**Work instructions**
First find the line with "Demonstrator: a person" in the entries below, then set down exactly every line through the line with "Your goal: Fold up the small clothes", that line included.

**Entries provided**
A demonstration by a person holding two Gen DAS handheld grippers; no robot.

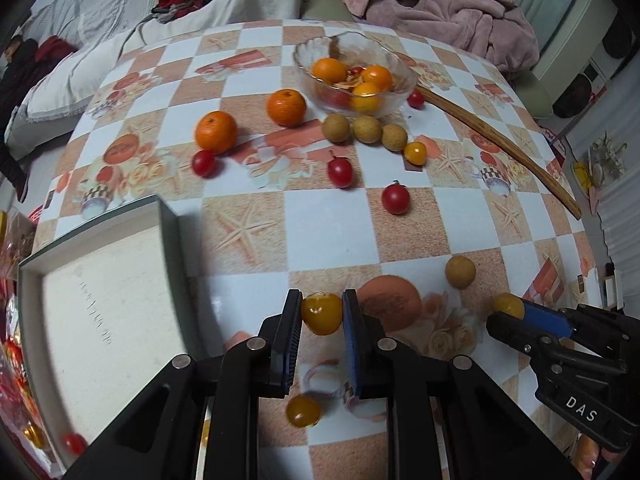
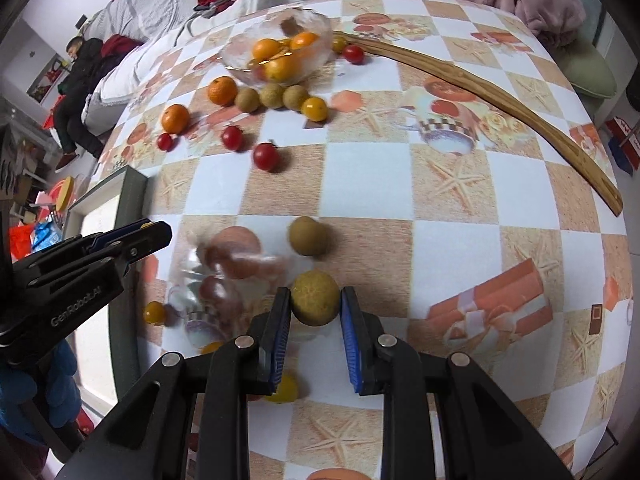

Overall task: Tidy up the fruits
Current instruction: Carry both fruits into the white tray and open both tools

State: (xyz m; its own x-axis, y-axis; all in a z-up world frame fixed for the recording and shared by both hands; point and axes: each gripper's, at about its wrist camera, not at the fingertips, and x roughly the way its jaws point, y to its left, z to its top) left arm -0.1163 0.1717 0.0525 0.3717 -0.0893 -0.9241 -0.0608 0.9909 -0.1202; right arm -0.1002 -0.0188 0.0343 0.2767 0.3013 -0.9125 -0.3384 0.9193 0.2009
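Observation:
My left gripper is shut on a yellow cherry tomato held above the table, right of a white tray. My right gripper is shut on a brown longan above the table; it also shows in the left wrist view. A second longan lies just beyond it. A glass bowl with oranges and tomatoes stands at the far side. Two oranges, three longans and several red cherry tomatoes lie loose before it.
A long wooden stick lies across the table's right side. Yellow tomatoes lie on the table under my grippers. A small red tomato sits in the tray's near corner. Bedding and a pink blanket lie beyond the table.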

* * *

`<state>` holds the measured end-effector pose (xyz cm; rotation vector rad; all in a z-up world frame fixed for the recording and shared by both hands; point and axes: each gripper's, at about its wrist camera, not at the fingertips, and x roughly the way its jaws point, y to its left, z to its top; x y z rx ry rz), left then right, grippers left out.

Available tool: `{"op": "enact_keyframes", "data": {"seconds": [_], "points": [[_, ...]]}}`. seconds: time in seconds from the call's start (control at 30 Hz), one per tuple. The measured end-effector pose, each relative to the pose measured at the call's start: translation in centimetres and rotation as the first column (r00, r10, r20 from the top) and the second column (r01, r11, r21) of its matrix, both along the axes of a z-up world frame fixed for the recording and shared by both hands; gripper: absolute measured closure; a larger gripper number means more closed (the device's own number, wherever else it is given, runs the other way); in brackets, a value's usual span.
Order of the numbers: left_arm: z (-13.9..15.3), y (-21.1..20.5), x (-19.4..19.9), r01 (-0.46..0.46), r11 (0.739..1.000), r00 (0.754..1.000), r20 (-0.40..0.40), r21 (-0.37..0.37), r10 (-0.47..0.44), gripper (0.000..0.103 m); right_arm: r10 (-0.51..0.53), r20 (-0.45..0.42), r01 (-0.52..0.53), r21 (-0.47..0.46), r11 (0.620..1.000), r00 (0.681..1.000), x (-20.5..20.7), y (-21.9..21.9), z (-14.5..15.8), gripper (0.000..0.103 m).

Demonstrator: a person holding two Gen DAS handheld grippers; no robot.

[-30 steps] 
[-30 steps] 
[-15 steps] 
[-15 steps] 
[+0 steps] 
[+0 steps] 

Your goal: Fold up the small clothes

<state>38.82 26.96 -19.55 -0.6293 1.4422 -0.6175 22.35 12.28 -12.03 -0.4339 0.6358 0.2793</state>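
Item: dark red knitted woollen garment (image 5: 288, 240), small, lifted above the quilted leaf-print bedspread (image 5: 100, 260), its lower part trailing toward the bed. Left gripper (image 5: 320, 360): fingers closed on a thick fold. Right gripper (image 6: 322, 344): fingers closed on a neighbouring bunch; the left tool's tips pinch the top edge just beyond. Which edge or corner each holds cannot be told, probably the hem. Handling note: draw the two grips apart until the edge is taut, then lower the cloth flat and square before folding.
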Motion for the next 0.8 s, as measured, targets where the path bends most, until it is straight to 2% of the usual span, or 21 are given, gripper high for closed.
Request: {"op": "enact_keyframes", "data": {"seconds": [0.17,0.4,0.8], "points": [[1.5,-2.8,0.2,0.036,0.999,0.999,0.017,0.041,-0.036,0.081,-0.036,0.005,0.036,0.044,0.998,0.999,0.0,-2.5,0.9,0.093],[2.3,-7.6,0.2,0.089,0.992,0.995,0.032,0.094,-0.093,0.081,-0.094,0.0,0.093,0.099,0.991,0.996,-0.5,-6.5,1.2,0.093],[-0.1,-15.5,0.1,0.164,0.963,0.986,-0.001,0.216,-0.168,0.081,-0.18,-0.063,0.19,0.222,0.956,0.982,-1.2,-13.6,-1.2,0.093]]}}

**Task response**
Demonstrator: a person holding two Gen DAS handheld grippers; no robot.

[-30 steps] 
[-30 steps] 
[-15 steps] 
[-15 steps] 
[+0 steps] 
[+0 steps] 

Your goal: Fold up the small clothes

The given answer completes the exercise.